Ministry of War Preview: Civilization’s Browser Brother
By Vincent Haoson, OnRPG Journalist
Ministry of War is a strategy browser based MMORTS game from Snail Games USA. The game plays upon the concept of civilization supremacy in an MMO setting. You are given the choice to represent one of the four factions found in the game in a race for supremacy and a chance to earn the title champion.
MoW has all the markings of your typical browser MMORTS. With the game running on the Flash engine I didn’t expect it to look like it’s an MMO equivalent of old Civilization games. The game’s visuals were nicely done and it’s beautiful to look at while not being distracting or even heavy on your browser.

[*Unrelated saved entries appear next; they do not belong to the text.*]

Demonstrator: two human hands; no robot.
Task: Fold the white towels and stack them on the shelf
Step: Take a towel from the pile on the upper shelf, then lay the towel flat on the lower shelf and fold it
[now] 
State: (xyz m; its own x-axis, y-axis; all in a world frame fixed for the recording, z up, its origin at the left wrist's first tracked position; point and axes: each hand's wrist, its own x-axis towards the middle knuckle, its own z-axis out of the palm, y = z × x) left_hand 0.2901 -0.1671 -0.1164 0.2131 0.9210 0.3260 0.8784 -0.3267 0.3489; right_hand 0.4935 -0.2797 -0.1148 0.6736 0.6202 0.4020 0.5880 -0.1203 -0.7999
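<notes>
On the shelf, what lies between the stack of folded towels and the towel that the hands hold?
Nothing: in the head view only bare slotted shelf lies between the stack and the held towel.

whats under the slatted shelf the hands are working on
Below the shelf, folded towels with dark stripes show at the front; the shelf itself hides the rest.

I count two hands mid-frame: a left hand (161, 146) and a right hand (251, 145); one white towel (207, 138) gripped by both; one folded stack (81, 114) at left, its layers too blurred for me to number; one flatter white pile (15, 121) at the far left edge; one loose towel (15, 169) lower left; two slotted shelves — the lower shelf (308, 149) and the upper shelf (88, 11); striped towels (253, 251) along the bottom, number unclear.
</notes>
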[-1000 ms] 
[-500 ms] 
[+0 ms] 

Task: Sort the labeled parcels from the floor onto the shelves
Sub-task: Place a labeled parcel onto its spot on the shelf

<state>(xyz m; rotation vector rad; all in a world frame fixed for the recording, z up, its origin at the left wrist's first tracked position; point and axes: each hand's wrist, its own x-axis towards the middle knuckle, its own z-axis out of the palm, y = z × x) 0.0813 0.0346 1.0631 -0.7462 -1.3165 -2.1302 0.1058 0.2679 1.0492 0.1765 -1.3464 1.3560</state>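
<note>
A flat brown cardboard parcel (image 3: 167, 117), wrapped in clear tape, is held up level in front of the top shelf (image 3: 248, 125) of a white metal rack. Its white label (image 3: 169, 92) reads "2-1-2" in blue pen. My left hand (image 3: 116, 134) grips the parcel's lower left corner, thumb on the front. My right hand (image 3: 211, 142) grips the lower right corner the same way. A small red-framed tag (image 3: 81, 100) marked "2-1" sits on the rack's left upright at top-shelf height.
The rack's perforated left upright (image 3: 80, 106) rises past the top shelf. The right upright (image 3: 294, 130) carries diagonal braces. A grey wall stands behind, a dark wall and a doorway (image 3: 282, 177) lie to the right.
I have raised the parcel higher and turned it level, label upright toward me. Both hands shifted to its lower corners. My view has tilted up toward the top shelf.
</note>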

You get to choose from the game’s our factions, each one with its own strengths and weaknesses and that pretty much dictates how your gameplay turns out as you progress. I personally think that the choices are quite limited but at least they are varied enough to give you the impression that choosing a different faction would feel different. The thing that MoW has that got me is that the interface is pretty clean and the texts are just right. Unlike in Snail Game’s Heroes of Gaia where the interface is pretty cluttered, MoW’s was organized and everything seemed to fit just right in the browser window.
MoW follows the usual MMORTS game scheme, farm-build-train. While the core gameplay isn’t new, MoW has one game system in place that differs from other browser based MMORTS, it has an endgame. While endgames are not exactly new to the whole MMORTS genre (there are numerous text-based MMORTs that use this mechanic), games like MoW have never used this as part of their game play.
MoW’s endgame is reached by defeating the other three factions– this is what’s stated in Snail Game’s press release, however the details are still sketchy on how you defeat the other factions, it is either by fame, currency or military power. I personally like the endgame mechanic in MoW because it gives players an ultimate attainable goal to achieve instead of just mindlessly playing till you grow tired of the game. The endgame encourages people to go with alliances and even socialize with their fellow faction-mates, which normally people won’t do. It doesn’t hurt that the winning faction also gains spoils if they win in the next realm cycle.
MoW uses the hero system where your “hero” is the representative of your troops in battle. Your heroes also serve as the commander of your troops while he/she also takes part in battle.
I liked how robust MoW’s features are. If the gameplay provides the meat of MoW, its features are the bread that wraps it into a very delectable game. MoW provides you with three areas to explore; your city, your suburbs and the world map. Unlike in other browser games, MoW let’s you decide where to put your structures inside your city. The grid reminds me of the various MMORTS games on the desktop and I was pretty surprised that MoW has that. The suburbs on the other hand are the areas within your walls. This area can be considered the “training area” for your heroes. There are random monsters that your heroes can take on without the fear of being ganked by another player’s hero. The suburbs are also the area where you can see your resources and this is where you upgrade them in accordance with your strategy.
Lastly, you have the world map. This area is similar to the suburbs however, the monsters are more varied and you can also face players and also acquire land and send out missionaries to spread your religion.
The Game World
Speaking of which, the missionaries are in fact greatly used in this game and that they also help in increasing your civilization points to further stabilize your civilization.
Among the numerous features in MoW, the one thing that stood out the most is the game’s battle system. MoW’s battle system is done in real time plus the game gives you the reigns in commanding your troops in battle as it happens. The battlefields are wide areas where you can maneuver your troops in accordance to your strategy. This is pretty unbelievable for a browser game and this practically took my breath away.
You have the option to let the AI fight your battles for you however; going “automatic” is only suggested if your enemies are weak. I’ve had the misfortune of having a lot of unnecessary deaths in my army if I just controlled them. The game also utilizes the arena system where you can go against heroes of other players in set matches. This happens in real time and pretty much fills the dull moments in the game.
One of the most surprising game features that MoW has is the age system. You can think of this as the ages in games such as Civilization and Rise of Nations where players can “evolve” into the different ages of man which opens up the rest of the technology tree that each faction has.
The age system is the short-term goal setter for players in conjunction with the endgame goal for each faction. The age system in fact meat’s up the whole game, which in turn provides players with more things to concentrate on.
Overall, I’ve enjoyed my experience with MoW. I loved that the game pushed the boundaries set by browsers. The RTS experience MoW brings is pretty top-notch considering that it’s just a browser game. However there are times where I feel that the game is in fact a browser game especially in the loading times whenever you change maps. While this isn’t really much of an inconvenience, it is a reminder that regardless of how you look at it, this is just a browser game.
MoW is a game you can’t ignore. I was amazed to realize that I’d been playing the game for three hours straight. So don’t think that this game is like other browser MMORTS games out there. For the most part I enjoyed my CBT experience and I would think that MoW has the potential to have a lot of followers when it opens to the public.